—Je ne me suis pas trompée, n'est-ce pas, monsieur le chevalier, vous êtes bien ce parent dont mon pauvre père m'a si souvent parlé?
—Certainement, mademoiselle; j'ai l'honneur d'être votre cousin au second degré, par M. du Portail, dont votre père a porté autrefois le nom avant que Sa Majesté Louis XIII l'eût fait comte de Richecourt. Si nous ne sommes pas connus en France, vous et moi, c'est que j'ai été assez longtemps à l'armée, et que les deux fois que j'ai rencontre feu M. le comte à son château, la dernière dans de bien tristes circonstances, vous étiez au couvent.
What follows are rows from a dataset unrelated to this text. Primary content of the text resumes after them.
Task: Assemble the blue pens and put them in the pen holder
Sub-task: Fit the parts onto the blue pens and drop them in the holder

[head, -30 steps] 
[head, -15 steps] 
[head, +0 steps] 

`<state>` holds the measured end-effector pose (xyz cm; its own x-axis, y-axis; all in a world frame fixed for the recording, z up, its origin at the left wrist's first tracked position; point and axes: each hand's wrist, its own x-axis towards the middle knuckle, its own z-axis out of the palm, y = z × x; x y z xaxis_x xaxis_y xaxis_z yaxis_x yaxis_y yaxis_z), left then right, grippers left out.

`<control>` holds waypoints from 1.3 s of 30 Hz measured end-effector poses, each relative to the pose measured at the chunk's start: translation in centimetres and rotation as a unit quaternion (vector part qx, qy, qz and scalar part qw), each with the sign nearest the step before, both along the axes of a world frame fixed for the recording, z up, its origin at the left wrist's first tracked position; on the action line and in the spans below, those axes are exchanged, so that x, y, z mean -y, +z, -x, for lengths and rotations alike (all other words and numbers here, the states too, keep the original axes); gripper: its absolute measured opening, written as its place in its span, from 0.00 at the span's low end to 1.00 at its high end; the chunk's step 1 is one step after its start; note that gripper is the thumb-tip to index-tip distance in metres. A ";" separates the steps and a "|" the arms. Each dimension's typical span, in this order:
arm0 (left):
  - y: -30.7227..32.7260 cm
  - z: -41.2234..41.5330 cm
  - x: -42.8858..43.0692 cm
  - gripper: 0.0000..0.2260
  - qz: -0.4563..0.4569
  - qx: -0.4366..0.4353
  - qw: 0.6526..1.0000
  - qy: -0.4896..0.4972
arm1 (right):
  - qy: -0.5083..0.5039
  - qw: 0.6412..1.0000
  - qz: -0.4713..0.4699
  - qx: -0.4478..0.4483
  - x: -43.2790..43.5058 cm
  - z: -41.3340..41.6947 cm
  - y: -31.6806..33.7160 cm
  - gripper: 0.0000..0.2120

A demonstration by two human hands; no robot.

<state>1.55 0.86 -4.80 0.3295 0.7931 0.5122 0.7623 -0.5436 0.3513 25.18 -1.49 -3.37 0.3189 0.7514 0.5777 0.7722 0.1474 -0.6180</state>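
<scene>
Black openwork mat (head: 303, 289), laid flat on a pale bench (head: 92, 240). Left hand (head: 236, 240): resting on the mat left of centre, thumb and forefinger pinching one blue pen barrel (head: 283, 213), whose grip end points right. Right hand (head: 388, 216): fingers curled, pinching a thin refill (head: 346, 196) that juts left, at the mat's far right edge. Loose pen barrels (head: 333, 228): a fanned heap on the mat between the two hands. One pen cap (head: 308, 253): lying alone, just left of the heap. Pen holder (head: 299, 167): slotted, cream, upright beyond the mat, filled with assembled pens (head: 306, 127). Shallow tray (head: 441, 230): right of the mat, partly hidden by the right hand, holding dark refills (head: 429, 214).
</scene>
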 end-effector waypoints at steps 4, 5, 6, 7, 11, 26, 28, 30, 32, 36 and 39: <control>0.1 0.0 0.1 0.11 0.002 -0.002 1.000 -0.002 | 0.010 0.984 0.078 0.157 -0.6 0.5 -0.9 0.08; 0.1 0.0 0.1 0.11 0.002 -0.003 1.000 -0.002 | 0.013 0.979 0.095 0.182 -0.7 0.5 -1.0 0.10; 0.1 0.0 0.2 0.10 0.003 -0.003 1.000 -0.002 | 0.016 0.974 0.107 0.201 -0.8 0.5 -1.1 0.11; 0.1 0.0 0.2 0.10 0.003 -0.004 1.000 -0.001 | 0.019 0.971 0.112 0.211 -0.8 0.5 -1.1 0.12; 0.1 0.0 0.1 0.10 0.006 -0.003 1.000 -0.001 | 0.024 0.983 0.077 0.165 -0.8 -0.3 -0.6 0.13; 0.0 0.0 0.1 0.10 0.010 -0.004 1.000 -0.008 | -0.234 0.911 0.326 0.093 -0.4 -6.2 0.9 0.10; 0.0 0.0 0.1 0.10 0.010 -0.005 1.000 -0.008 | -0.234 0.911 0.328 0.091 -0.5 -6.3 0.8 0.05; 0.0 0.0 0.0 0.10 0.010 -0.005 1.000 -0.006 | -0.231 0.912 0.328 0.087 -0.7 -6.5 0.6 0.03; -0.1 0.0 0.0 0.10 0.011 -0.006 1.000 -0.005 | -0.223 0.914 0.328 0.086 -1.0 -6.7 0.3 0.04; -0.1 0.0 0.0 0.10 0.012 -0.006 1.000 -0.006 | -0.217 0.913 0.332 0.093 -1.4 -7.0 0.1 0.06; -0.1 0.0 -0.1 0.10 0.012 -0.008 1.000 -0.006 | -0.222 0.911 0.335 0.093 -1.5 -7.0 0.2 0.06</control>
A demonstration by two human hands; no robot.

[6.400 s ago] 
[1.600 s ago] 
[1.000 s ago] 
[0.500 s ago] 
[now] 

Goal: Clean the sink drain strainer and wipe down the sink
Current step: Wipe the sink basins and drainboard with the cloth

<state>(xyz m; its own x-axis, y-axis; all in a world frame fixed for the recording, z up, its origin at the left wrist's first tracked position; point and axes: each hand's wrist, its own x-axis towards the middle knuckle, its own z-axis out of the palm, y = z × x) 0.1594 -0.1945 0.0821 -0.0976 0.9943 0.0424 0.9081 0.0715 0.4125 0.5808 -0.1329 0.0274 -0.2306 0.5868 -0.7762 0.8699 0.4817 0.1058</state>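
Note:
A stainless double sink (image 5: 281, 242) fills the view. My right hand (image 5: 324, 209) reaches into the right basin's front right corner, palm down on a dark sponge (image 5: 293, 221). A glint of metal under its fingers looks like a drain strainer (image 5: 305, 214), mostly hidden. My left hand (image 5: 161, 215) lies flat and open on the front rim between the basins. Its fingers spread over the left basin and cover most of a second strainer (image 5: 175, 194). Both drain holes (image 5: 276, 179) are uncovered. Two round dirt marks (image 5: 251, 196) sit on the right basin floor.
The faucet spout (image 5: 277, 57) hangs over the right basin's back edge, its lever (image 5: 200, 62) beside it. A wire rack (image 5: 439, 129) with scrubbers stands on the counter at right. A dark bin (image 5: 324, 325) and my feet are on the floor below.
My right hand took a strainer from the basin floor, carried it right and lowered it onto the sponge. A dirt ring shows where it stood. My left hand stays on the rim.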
—C'est bien cela! murmura Jeanne d'un air rayonnant. Merci à Dieu de m'avoir envoyé celui-là même sur lequel je me puis appuyer en toute confiance! Pardonnez-moi, mon cousin, de ne vous parler que par périphrases; il m'est impossible d'être plus explicite à présent. D'abord nous n'en avons pas le temps, et puis celui de qui j'ai tout à craindre doit m'observer en ce moment.
—Qui donc, ma cousine?
—M. de Vilarme. Méfiez-vous de lui; c'est un monstre que cet homme.
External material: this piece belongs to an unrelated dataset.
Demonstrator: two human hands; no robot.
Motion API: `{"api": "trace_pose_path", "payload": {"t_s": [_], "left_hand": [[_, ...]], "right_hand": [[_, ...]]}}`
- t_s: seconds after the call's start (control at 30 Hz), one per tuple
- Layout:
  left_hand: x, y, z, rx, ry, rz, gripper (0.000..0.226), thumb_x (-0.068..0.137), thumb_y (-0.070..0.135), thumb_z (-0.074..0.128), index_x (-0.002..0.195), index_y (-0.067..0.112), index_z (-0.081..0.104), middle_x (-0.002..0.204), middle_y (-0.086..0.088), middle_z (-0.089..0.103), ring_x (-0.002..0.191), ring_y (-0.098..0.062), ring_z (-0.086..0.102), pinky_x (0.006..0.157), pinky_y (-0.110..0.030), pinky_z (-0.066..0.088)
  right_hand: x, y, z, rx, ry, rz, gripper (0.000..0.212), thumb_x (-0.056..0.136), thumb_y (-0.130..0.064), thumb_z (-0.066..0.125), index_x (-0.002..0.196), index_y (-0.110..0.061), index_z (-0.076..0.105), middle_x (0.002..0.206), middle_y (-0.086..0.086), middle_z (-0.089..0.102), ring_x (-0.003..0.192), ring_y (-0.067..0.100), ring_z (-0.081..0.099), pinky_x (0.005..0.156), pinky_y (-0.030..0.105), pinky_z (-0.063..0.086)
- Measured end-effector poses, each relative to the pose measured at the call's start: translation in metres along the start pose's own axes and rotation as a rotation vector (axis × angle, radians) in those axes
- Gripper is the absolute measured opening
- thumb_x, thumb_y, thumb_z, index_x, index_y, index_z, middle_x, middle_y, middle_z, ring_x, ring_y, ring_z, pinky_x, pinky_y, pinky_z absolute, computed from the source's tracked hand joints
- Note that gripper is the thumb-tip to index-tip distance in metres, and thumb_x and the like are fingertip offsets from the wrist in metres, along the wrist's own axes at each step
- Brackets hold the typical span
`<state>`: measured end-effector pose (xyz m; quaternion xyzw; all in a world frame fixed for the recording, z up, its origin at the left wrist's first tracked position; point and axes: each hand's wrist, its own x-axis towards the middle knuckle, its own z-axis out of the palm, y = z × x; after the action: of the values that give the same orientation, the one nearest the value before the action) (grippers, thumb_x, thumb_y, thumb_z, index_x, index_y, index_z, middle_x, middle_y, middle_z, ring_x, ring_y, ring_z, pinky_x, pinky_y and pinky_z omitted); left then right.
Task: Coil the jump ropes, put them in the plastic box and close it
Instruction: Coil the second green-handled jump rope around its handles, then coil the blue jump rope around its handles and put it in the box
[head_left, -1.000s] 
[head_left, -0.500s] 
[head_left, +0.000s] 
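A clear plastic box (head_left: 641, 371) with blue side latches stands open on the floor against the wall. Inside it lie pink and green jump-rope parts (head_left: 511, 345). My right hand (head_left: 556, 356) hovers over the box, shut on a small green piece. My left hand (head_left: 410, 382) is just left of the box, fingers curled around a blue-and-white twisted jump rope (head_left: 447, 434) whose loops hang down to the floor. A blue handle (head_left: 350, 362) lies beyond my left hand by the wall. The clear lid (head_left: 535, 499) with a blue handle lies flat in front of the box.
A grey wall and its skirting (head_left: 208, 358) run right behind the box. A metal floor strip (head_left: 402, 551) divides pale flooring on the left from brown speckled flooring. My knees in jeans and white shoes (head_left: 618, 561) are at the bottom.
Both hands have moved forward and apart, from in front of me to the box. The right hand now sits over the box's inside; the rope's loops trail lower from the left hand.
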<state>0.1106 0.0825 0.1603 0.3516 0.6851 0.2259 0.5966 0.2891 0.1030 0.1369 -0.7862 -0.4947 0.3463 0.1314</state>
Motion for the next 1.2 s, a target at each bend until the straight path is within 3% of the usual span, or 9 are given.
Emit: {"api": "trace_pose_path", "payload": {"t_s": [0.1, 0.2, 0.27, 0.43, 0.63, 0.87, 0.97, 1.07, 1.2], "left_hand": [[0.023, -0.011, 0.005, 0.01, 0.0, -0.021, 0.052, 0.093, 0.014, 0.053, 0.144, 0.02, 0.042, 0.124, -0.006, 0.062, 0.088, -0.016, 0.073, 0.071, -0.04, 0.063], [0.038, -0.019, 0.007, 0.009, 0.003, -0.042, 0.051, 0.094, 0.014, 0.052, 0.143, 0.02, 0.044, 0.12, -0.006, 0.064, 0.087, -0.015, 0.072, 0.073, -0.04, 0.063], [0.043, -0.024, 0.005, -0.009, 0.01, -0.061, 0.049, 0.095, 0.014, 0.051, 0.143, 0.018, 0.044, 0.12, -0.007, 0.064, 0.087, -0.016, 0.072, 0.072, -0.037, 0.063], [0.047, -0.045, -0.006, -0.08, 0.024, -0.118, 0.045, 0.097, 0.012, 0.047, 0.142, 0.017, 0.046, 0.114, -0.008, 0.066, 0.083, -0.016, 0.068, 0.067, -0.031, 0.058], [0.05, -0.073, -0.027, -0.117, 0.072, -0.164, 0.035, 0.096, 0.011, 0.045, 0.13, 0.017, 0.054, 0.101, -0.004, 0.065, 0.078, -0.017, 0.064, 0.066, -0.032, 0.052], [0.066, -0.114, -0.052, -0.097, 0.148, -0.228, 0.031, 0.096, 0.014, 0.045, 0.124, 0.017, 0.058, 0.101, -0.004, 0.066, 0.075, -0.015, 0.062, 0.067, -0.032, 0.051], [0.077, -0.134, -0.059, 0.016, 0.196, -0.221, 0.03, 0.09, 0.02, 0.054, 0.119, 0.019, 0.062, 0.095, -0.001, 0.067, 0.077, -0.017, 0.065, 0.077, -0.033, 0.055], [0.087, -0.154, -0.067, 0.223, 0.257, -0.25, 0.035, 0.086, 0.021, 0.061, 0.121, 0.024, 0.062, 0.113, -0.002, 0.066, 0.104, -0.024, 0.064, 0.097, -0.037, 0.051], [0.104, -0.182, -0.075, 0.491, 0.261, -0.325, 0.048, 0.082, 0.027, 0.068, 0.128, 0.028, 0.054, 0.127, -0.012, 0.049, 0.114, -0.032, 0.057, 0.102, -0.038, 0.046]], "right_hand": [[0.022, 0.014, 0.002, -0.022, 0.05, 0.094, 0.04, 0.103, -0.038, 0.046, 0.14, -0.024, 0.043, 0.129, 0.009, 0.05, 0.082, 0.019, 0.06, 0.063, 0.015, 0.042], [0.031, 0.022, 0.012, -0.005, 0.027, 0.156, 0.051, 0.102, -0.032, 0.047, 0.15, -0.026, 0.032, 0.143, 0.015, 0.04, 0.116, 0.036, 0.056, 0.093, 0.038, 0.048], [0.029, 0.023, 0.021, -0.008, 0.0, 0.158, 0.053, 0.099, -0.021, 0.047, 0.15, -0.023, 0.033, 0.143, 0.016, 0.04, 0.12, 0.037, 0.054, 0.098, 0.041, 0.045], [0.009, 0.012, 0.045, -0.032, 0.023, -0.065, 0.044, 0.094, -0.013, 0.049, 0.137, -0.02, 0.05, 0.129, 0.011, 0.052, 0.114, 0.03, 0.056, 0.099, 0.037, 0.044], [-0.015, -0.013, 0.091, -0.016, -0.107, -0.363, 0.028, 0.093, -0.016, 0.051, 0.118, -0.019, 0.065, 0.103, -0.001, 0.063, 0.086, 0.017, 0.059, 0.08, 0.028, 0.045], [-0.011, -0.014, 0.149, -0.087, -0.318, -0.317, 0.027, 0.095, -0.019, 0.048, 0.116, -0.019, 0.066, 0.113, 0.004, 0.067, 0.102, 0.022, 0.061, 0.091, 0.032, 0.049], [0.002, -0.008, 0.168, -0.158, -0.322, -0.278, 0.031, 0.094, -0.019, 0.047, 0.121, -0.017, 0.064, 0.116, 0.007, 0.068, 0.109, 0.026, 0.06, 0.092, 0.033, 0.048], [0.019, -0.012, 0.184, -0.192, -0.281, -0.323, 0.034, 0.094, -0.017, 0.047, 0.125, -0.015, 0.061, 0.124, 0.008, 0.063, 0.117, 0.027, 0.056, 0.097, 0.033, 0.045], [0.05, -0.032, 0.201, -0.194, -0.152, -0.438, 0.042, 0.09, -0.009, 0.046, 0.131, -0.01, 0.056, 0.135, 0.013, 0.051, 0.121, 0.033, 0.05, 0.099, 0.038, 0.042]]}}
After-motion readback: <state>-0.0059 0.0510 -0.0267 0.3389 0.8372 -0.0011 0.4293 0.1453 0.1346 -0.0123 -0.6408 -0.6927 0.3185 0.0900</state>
—Oh! je le connais, et peut-être mieux vous encore, ma cousine! Feu M. votre père vous a-t-il jamais parlé de ce Vilarme?
—Non.
—N'importe; sans savoir ce qui vous porte à le haïr, je comprends moi, pauvre enfant! la répulsion naturelle, l'horreur même que vous devez éprouver à sa vue.
—Comment! expliquez…
—Non! pas maintenant, ce serait trop horrible et trop long à vous raconter ici.